GOAL OF THE EXERCISE: Look below for the lines from the one with "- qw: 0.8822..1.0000" to the one with "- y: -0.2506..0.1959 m", and copy exactly those lines, both ends included.

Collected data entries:
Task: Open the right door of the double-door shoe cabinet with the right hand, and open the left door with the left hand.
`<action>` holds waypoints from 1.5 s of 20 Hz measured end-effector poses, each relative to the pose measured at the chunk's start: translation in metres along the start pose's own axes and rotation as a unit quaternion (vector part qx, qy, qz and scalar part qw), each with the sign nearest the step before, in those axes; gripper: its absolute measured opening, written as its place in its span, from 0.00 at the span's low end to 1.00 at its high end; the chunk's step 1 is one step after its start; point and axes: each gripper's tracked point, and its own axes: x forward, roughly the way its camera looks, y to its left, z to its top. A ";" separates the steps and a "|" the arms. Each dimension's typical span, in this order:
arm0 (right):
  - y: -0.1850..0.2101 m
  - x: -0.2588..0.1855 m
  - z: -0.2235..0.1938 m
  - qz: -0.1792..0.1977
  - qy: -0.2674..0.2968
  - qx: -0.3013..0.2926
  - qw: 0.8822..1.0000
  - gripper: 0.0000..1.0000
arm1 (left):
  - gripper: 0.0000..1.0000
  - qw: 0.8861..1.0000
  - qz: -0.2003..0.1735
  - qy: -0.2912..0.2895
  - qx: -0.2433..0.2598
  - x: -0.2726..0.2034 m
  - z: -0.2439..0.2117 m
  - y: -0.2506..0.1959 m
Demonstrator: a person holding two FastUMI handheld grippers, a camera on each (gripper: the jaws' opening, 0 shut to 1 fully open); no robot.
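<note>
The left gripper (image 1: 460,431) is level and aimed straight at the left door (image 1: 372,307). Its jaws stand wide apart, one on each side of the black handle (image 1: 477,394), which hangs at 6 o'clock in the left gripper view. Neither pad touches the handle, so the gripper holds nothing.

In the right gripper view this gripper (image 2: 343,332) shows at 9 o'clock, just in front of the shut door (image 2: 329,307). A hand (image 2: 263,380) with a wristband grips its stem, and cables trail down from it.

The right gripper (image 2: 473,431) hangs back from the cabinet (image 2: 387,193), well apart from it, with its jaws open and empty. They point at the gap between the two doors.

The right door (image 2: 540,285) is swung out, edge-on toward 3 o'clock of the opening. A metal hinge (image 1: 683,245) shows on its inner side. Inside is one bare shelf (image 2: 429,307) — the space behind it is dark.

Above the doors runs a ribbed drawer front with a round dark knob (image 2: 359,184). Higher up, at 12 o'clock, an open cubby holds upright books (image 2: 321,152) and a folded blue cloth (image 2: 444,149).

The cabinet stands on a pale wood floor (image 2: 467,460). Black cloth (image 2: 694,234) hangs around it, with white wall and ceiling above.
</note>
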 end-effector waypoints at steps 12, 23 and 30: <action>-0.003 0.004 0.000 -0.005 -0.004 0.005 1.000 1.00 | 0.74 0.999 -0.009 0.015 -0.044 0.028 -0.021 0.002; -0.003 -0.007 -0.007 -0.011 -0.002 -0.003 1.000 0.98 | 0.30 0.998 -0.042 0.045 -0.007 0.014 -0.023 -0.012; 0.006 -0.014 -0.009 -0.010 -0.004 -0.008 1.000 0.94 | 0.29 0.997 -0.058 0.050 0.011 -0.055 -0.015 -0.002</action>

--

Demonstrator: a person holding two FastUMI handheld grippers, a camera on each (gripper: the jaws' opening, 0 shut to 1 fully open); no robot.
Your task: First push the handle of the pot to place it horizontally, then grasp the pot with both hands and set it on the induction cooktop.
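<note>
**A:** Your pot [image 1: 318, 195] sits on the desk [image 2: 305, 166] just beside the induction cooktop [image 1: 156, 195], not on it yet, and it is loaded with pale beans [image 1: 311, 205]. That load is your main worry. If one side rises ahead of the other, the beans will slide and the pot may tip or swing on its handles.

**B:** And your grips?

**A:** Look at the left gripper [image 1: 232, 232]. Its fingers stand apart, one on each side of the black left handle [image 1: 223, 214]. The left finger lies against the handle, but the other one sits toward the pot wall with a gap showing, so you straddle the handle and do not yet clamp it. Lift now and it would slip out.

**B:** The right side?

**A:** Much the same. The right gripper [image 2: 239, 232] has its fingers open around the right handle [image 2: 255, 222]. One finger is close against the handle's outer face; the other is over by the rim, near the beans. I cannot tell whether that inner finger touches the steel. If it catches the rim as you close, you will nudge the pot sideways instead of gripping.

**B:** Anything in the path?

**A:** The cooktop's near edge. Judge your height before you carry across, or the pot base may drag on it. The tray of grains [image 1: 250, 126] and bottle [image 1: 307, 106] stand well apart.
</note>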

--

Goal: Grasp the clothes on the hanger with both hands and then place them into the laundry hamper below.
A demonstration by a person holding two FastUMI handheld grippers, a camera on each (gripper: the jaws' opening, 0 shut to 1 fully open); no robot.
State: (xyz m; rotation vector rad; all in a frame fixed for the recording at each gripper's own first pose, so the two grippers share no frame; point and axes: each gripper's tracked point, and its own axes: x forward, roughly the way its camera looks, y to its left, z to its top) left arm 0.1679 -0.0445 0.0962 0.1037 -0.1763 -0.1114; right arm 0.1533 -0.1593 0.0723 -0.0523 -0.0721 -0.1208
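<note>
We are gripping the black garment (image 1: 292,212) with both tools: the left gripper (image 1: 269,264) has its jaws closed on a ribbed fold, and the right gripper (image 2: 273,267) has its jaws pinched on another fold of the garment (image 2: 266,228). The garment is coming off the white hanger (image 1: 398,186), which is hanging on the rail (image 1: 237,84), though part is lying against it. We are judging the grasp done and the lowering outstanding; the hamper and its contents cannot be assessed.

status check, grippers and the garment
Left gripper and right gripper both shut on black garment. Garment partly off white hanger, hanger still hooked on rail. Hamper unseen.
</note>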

EXERCISE ANSWER:
  - qw: 0.8822..1.0000
  - gripper: 0.0000..1.0000
arm1 (left):
  - gripper: 0.0000..1.0000
  - qw: 0.8861..1.0000
  - qz: -0.2003..0.1735
  - qy: -0.2912..0.2895
  - qx: -0.2433..0.2598
  - x: -0.2726..0.2034 m
  - z: -0.2439..0.2117 m
  - y: -0.2506..0.1959 m

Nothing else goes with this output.